Directions for this task
In the entries below, find the lines that contain the word "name" and copy them.

─── Information given

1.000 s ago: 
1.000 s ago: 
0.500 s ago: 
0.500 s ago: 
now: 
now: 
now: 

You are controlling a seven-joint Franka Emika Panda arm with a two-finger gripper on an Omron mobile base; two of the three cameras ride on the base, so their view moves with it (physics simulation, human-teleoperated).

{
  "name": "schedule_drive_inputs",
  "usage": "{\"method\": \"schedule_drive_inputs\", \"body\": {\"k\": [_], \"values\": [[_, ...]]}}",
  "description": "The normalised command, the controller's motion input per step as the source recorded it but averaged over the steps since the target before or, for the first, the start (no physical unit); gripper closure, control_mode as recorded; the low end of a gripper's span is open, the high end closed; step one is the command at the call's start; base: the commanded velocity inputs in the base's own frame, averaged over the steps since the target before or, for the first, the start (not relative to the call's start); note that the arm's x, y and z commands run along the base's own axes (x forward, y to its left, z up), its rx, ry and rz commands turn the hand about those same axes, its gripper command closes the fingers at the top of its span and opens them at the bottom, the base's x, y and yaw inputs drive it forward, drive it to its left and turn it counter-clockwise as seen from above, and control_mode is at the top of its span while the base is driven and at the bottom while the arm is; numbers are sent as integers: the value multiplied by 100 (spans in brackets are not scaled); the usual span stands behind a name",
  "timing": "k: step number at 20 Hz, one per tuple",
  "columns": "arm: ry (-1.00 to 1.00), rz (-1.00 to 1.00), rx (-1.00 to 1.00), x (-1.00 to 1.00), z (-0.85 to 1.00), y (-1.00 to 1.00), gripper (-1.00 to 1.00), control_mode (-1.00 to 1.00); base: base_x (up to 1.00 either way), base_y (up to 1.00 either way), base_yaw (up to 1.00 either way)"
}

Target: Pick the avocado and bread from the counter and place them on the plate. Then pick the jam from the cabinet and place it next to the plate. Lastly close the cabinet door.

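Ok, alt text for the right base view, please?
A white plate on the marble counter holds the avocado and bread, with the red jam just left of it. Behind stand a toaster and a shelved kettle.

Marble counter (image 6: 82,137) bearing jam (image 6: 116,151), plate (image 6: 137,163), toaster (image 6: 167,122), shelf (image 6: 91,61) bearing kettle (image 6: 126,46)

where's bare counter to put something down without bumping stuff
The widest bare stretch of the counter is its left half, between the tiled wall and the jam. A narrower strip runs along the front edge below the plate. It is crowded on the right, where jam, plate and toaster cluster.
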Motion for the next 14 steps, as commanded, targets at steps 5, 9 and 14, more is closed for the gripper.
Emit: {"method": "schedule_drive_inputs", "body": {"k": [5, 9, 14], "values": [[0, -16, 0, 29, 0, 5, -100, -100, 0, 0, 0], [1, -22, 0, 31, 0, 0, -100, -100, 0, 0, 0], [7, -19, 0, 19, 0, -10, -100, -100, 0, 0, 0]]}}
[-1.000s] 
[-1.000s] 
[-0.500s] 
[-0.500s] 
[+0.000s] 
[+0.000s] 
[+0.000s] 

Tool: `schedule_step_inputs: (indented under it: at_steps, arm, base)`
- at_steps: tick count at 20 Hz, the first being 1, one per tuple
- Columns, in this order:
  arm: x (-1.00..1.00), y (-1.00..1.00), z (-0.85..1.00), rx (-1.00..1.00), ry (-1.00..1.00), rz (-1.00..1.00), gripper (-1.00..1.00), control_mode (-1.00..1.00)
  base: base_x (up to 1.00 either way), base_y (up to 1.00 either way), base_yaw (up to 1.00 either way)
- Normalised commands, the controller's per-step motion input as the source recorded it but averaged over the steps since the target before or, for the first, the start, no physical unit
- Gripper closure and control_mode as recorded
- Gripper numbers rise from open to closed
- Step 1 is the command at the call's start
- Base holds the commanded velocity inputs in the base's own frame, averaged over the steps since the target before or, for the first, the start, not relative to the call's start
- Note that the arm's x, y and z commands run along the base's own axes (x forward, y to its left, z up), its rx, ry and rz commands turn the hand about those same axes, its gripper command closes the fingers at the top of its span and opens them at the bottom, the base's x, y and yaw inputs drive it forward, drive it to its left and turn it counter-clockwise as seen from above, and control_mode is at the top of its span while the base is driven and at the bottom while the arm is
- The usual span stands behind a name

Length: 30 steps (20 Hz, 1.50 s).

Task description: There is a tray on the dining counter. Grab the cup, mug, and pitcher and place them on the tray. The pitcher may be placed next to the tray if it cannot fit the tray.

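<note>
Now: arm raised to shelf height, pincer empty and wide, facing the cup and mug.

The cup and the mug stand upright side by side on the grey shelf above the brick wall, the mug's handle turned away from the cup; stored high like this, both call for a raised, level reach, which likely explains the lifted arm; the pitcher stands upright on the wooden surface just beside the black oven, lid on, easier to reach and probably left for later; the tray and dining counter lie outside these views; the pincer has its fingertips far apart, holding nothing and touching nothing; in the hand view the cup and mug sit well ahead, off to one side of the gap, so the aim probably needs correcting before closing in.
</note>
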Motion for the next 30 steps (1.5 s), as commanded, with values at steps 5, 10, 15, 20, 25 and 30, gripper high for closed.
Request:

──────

Solved problem
  "name": "schedule_drive_inputs",
  "description": "The normalised command, the controller's motion input per step as the source recorded it but averaged over the steps since the target before or, for the first, the start (no physical unit); gripper closure, control_mode as recorded; the low end of a gripper's span is open, the high end closed; step one is the command at the call's start; base: the commanded velocity inputs in the base's own frame, averaged over the steps since the target before or, for the first, the start (not relative to the call's start); note that the arm's x, y and z commands run along the base's own axes (x forward, y to its left, z up), its rx, ry and rz commands turn the hand about those same axes, its gripper command closes the fingers at the top of its span and opens them at the bottom, the base's x, y and yaw inputs drive it forward, drive it to its left and turn it counter-clockwise as seen from above, and control_mode is at the top of its span while the base is driven and at the bottom while the arm is; numbers are sent as integers: the value multiplied by 100 (spans in brackets are not scaled); the usual span stands behind a name",
- The usual span stands behind a name

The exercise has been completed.